*Data records*
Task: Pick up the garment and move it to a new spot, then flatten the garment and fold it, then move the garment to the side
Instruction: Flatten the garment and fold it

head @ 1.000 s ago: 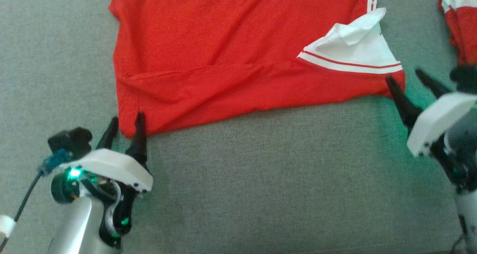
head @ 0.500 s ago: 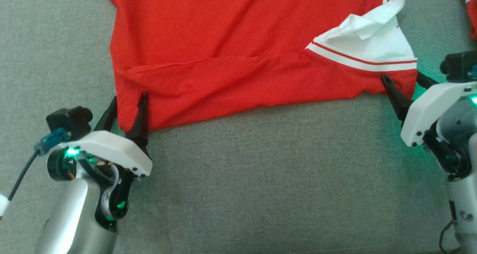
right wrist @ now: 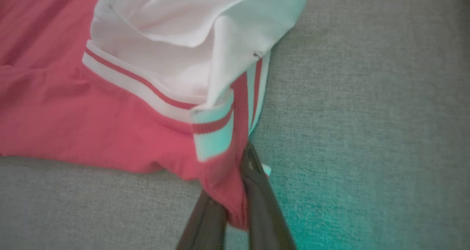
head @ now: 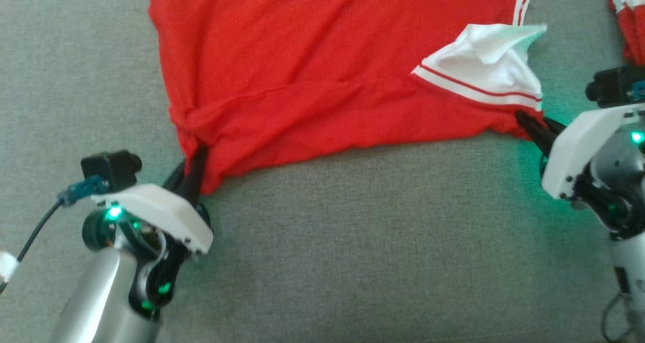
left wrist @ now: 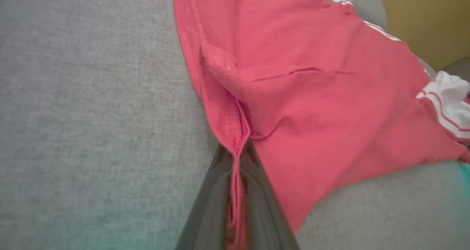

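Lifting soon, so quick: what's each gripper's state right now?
Left gripper: shut on the garment, near left corner.
Right gripper: shut on the garment, near right corner.

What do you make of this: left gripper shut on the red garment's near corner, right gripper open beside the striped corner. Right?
Not quite: the right gripper is shut on the garment too, pinching its striped corner, as the right wrist view shows. The left gripper is indeed shut on the near corner.
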You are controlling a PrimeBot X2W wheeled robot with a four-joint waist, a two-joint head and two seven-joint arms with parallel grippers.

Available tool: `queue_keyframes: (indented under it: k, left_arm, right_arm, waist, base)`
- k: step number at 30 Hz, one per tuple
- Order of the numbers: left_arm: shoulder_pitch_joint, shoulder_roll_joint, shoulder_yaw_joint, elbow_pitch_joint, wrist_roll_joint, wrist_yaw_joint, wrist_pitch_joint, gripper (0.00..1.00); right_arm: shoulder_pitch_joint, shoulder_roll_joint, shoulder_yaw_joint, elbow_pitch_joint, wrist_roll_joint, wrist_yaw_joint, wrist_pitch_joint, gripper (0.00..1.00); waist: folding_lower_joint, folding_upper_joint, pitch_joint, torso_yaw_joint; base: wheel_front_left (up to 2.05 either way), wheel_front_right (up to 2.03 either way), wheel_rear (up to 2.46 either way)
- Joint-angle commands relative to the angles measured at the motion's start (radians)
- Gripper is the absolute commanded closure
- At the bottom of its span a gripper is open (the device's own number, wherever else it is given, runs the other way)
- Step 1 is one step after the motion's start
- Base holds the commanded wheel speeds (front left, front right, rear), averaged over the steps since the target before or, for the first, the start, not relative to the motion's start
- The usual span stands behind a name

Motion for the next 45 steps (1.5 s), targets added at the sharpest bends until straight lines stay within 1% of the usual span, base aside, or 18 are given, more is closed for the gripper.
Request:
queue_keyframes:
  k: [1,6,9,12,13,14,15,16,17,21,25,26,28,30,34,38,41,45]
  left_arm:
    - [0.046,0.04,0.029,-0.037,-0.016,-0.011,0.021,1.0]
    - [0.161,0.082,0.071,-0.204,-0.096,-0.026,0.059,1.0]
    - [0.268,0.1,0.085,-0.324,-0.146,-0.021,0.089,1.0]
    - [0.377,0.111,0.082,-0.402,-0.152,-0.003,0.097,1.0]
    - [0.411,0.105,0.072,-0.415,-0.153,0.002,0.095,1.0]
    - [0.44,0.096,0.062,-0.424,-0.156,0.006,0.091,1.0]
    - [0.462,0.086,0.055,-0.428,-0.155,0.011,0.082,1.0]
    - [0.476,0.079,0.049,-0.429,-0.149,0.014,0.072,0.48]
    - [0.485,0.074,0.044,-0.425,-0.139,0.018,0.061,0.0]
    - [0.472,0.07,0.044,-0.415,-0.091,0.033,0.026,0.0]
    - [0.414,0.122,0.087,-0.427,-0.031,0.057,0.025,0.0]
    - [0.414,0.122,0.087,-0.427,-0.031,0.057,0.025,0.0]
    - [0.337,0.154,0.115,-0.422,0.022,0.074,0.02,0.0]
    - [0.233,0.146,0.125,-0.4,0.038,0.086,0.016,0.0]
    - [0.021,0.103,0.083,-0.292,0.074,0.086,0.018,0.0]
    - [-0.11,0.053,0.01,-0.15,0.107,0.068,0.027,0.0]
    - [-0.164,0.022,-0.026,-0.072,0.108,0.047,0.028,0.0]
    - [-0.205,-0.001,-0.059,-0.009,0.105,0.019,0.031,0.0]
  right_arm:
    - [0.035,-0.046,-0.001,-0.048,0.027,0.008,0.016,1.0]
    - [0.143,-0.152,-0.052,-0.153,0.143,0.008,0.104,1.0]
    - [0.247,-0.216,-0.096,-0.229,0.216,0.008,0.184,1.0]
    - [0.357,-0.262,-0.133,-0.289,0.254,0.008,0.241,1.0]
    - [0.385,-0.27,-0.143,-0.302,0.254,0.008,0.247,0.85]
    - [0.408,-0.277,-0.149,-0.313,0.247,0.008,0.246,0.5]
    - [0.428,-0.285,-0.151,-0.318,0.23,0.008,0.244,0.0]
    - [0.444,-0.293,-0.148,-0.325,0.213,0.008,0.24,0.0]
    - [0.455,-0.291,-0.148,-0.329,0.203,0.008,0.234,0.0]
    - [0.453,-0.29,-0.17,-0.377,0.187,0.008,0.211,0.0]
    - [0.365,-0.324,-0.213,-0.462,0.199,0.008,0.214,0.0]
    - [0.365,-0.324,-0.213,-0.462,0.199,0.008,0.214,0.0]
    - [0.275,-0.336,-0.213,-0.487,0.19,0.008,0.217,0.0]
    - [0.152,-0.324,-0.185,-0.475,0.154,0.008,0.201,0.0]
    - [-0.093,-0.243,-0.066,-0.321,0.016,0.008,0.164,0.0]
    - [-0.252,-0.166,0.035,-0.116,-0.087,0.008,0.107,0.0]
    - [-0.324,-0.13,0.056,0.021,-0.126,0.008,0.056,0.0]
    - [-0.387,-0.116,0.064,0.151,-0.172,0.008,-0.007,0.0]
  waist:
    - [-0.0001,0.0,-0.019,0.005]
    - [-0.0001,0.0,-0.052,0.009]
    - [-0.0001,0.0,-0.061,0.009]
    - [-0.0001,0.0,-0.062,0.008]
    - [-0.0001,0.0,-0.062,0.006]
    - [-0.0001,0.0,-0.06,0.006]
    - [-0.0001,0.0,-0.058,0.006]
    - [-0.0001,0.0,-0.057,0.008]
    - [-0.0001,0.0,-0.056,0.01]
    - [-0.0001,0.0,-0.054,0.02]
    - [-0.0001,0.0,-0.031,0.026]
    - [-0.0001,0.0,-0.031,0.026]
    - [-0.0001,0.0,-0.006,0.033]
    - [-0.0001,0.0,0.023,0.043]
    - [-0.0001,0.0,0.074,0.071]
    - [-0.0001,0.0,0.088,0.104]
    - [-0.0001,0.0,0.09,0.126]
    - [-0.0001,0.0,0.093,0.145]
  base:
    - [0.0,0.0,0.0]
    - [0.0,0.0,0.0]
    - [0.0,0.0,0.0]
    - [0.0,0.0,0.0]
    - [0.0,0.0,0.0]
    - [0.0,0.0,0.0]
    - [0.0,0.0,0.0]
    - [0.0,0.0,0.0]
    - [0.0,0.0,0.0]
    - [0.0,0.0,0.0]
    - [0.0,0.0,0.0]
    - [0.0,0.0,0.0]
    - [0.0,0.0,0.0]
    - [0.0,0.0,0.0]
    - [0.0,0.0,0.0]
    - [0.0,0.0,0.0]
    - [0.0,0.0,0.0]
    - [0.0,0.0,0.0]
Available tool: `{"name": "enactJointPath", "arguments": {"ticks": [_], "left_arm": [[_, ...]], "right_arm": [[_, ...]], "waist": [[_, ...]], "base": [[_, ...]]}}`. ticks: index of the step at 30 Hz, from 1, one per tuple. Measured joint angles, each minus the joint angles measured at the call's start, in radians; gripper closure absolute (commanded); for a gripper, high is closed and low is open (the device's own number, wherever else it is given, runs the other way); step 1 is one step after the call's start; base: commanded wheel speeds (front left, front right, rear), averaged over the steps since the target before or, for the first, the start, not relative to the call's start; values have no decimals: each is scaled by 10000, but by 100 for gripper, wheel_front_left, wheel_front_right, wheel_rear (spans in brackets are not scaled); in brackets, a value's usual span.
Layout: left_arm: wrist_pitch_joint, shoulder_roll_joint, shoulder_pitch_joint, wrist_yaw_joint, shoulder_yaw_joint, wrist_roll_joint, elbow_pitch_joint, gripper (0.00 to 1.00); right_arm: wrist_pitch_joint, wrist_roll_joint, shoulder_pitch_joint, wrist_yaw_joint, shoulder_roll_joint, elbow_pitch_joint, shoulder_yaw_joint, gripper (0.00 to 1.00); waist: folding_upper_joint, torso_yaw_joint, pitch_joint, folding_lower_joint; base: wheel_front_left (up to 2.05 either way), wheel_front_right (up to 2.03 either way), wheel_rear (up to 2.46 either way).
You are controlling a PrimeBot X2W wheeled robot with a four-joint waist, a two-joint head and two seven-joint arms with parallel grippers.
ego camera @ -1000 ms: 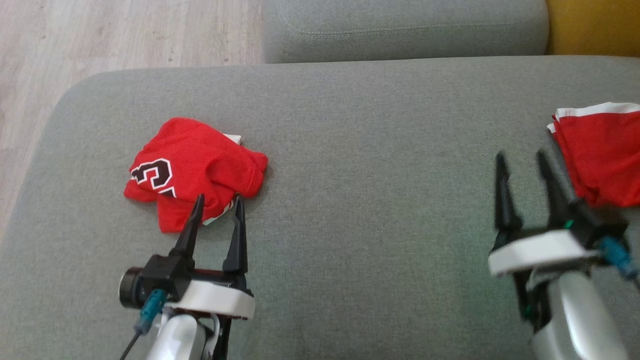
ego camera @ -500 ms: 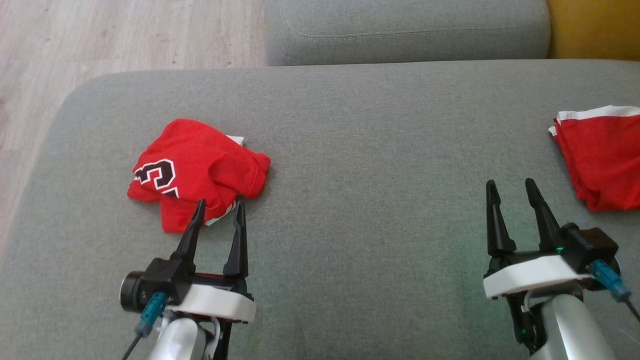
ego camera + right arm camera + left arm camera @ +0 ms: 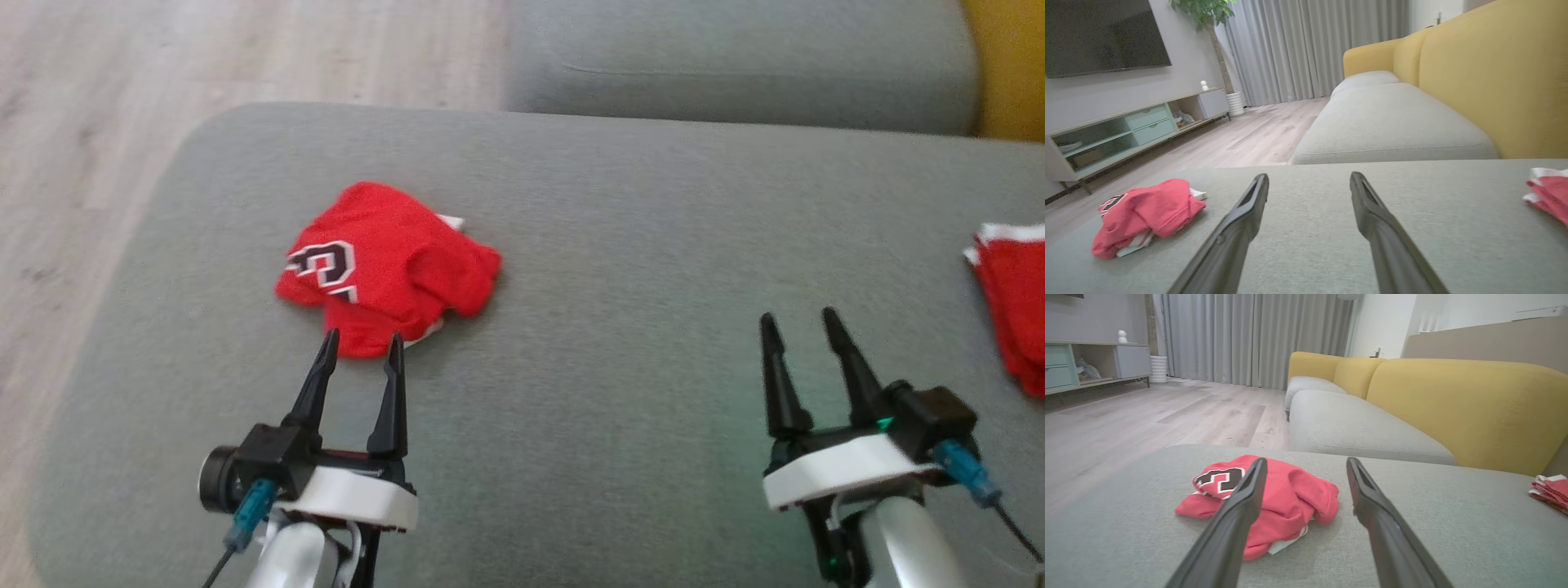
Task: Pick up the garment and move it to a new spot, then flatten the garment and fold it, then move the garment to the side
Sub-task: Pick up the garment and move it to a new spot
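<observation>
The garment (image 3: 392, 261) is a crumpled red jersey with a black-and-white number, lying on the left part of the grey cushion (image 3: 620, 245). My left gripper (image 3: 363, 336) stands open just short of its near edge, fingertips at the cloth, nothing between them. In the left wrist view the garment (image 3: 1286, 494) lies straight ahead, partly behind the left finger of the left gripper (image 3: 1306, 459). My right gripper (image 3: 798, 315) is open and empty over bare cushion at the right. The right wrist view puts the garment (image 3: 1147, 208) far left of the right gripper (image 3: 1309, 174).
A folded red cloth with white trim (image 3: 1016, 294) lies at the cushion's right edge. A second grey seat cushion (image 3: 735, 73) lies beyond, with a yellow backrest (image 3: 1453, 400). Wooden floor (image 3: 82, 122) drops off past the cushion's rounded left edge.
The head camera has turned, shifting the whole picture to the right. My right gripper has drawn back from the folded red cloth. The left gripper stays by the garment's near edge.
</observation>
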Motion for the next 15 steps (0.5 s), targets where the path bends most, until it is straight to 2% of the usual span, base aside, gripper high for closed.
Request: {"name": "enactJointPath", "arguments": {"ticks": [15], "left_arm": [[2, 61, 340, -121, 142, 209, 274, 0]], "right_arm": [[-8, 464, 410, 0, 10, 12, 813, 0]], "waist": [[0, 2193, -430, 0]], "base": [[0, 0, 0]]}}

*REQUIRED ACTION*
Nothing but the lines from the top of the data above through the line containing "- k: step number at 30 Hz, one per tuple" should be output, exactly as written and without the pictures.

*COMPLETED TASK*
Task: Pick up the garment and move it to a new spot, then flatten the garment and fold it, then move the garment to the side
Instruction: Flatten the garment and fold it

head @ 1.000 s ago: 
head @ 0.500 s ago: 
right wrist @ now: 
head @ now: 
left wrist @ now: 

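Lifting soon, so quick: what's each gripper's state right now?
Left gripper: shut on the garment, near left corner.
Right gripper: shut on the garment, near right corner.

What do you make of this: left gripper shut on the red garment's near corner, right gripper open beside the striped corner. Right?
Not quite: the right gripper is shut on the garment too, pinching its striped corner, as the right wrist view shows. The left gripper is indeed shut on the near corner.
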You are controlling a PrimeBot X2W wheeled robot with a four-joint waist, a two-joint head and two seven-joint arms with parallel grippers.

Available tool: `queue_keyframes: (indented under it: k, left_arm, right_arm, waist, base)`
- k: step number at 30 Hz, one per tuple

Nothing further is needed for this exercise.